Kudret Hoca kendi zaviyesinden haklı olarak, artık Avrupa’nın geleceğine dair karamsar değil, bir bilim adamı olarak umutsuz olduğunu belirtiyor. Avrupa’daki mevcûtlar arasında belki de son sağduyulu lider Merkel’den sonra, Avrupa’nın geleceği tam bir tufan gibi görünüyor. Fransa, Avusturya, Almanya, Hollanda ve Belçika gibi birçok ülkede merkez sağ ve merkez sol partiler, gelmekte olan felâketi görmek yerine neo-faşist ve neo-Nazist akımlara teslim oluyorlar. Medyanın, akademinin, entelektüellerin tutumu da siyâsilerden çok farklı değil. Başlı başına İslâm düşmanlığı yaparak oy devşirmeye çalışıyorlar.

Uzun yılların şaşaalı maddî varlığı ve refahı, gelen bu tehlikeyi belli bir süre setretti. Özelde Avrupa’nın, genelde emperyalist ülkelerin bir felâkete doğru sürüklendiği ise kehanet değil, hakikattir. Nedir o gelmekte olan felâket? Avrupa’nın yeniden içe kapanarak İkinci Dünya Savaşı öncesinde olduğu gibi, yine tarihindeki Orta Çağ karanlığına düşmesi…
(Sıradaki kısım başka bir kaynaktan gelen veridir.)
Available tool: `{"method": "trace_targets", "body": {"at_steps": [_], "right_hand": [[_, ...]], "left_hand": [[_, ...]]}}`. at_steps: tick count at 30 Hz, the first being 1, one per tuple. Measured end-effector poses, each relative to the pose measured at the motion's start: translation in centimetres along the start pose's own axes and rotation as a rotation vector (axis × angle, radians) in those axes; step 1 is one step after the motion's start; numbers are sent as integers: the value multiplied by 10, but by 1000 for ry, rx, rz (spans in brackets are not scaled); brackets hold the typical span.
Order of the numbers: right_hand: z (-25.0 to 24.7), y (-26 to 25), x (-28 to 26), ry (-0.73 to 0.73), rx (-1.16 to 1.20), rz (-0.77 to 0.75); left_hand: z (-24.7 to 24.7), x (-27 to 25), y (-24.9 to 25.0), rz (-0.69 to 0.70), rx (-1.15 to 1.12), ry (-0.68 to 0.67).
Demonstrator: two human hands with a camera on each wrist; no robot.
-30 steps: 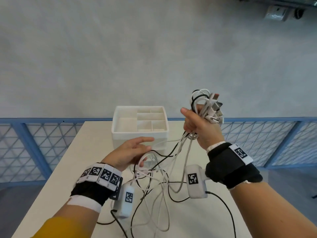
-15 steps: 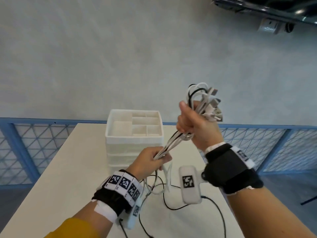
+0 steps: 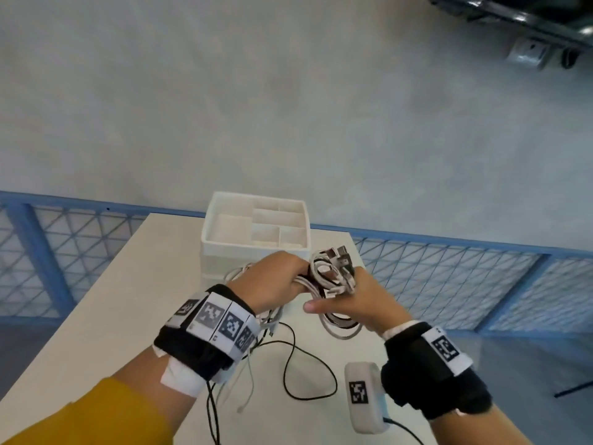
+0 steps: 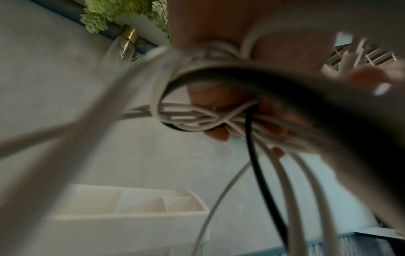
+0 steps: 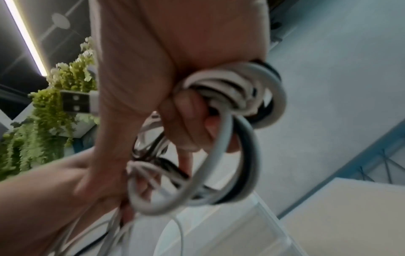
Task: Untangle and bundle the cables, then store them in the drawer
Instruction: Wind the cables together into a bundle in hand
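Note:
A bunch of white and black cables (image 3: pixel 333 273) with USB plugs sticking up is held between both hands just in front of the white drawer unit (image 3: pixel 256 229). My right hand (image 3: pixel 349 300) grips the coiled loops (image 5: pixel 230 107), which hang below its fingers (image 3: pixel 341 326). My left hand (image 3: pixel 276 281) is curled round the strands (image 4: pixel 197 119) right beside it. Loose cable tails (image 3: pixel 272 335) trail down to the table under my left wrist. A white USB plug (image 5: pixel 76 102) pokes out past the right palm.
The white table (image 3: pixel 106 316) ends at a blue mesh railing (image 3: pixel 449 277) behind and on both sides. The unit's top tray has several empty compartments. A thin black lead (image 3: pixel 308 374) loops on the table near the right wrist's white camera box (image 3: pixel 362 396).
The right hand has come down from its raised position to just above the table. The left hand has slid up the strands and now holds the bunch right beside the right hand.

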State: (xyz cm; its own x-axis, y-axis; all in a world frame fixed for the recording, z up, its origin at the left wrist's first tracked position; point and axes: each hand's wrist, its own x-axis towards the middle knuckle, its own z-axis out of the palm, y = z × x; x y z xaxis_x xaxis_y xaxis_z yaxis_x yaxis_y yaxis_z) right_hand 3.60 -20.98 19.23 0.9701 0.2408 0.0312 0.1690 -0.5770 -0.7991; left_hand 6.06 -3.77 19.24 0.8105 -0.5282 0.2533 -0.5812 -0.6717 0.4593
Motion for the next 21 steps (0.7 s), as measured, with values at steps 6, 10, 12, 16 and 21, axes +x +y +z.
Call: {"method": "trace_targets", "body": {"at_steps": [6,10,12,16,21], "right_hand": [[16,9,2,52,35,-26],[4,4,1,45,67,-82],[2,2,1,52,61,-106],[4,9,5,108,167,-137],[16,22,10,193,182,-179]], "left_hand": [[10,-4,-12,-18,-148,-9],[-1,-13,-29,-164,-408,-183],[-3,-18,-39,-299,-669,-149],[0,-18,-40,-443,-930,63],[-5,-19,-36,-510,-1011,-350]]}}
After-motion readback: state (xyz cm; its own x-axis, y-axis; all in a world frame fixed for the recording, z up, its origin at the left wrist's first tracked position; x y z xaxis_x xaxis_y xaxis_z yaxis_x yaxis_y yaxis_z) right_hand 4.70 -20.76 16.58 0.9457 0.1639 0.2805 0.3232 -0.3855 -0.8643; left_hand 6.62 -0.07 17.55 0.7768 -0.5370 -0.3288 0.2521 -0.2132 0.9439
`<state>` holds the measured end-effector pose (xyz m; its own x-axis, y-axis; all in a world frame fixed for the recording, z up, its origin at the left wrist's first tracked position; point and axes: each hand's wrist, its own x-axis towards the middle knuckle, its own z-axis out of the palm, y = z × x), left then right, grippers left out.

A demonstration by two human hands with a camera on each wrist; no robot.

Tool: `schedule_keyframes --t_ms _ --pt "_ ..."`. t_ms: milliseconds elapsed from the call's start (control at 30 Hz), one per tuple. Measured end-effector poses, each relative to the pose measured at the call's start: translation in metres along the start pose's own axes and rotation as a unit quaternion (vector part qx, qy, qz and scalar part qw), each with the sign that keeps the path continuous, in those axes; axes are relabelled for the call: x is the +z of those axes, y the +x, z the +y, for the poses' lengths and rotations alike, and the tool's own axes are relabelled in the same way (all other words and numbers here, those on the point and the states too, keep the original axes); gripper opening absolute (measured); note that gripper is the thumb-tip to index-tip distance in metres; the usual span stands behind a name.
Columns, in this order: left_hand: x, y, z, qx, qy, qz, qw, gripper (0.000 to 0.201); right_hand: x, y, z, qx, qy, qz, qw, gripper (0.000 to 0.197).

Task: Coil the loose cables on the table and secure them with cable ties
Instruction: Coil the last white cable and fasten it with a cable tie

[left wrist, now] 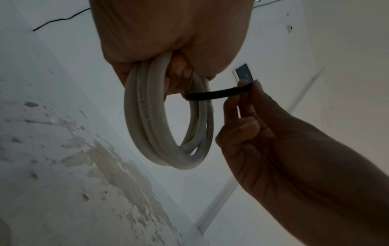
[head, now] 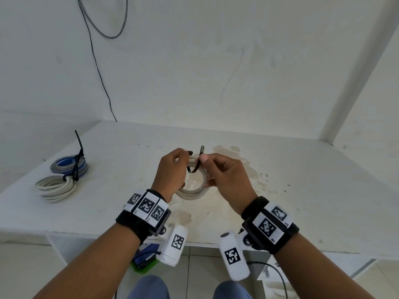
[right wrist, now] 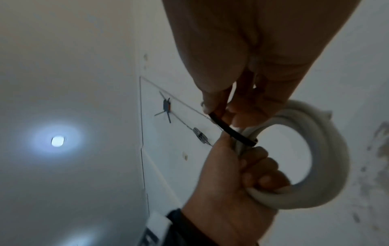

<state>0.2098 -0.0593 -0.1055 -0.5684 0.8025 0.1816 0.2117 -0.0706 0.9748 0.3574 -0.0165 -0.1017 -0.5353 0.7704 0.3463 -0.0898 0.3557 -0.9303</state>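
A: Item held above the desk [head: 302, 190]?
B: White cable coil [head: 194, 190], gripped by the left hand [head: 172, 169]; black cable tie [head: 197, 164] looped round it, tail pinched by the right hand [head: 224, 175].
A: Desk's left side?
B: Blue-grey coil [head: 69, 166] touching a white tied coil [head: 56, 187], both bound with black ties.

Both forearms are bare. Each wrist wears a black strap [head: 138, 225] with white square-patterned tags, and a white cylinder camera [head: 233, 255] with its own tag hangs below. Blue trouser knees [head: 149, 287] show beneath.
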Motion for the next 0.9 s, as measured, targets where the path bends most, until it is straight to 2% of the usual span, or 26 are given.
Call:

(Karanlık olan çağ değil, Avrupa’nın kendisi idi o zamanlar.)

Bazı Batı hayranı yerli entelektüelimiz (!) her ne kadar Orta Çağ’ı Avrupa için aydınlanma dönemi diye ifade etseler de, gerçeğin bu olmadığını aklıselim her allâme teslim eder. Korkulan ise, farklı hayat tarzı biçimlerini tehdit olarak görüp yeni Hitler, yeni Mussolinilere teslim olmak!

Gittikçe artan oranda faşist ve Nazist söyleme teslim olan bu ülkelerin bugünkü liderleri, bu gidişatla çok yakın bir gelecekte ortaya çıkabilecek olan yeni Hitlerlerin yollarını döşüyorlar. Bir an önce gelmesi için birbirleriyle yarışıyorlar âdeta. Bakalım yeni Hitler bu kez hangi ülkeden çıkacak? Erkenden bu role soyunan Macron, daha çok Fransa’daki kaybolan itibarını kurtarmayı, İslâm düşmanlığıyla örtmeye çalışıyor ve diğer yanda AB liderliği için Alman devlet adamları ile bilek güreşi yapıyor. İngilizlerin hinliğini düşünürsek, amiyâne tâbirle “rol çalmak” gibi bir şey...

Hamâset yapmadan söyleyebiliriz ki, milletimizin şahsında tevârüs eden, Kur’ân ve Sünnet’i rehber alan yerli ve millî bir medeniyetin sancılarının çekildiğini, tezâhür eden işâretleri görüyor, enerjisini hissediyoruz. Başkalarının dikte ettirdiği değil, kendi hikâyemizi yazarak kaybettiğimiz medeniyet tasavvurumuzun İlâhî kodlarına dönersek, istikbâl, İslâm’ın ve inananların olacaktır!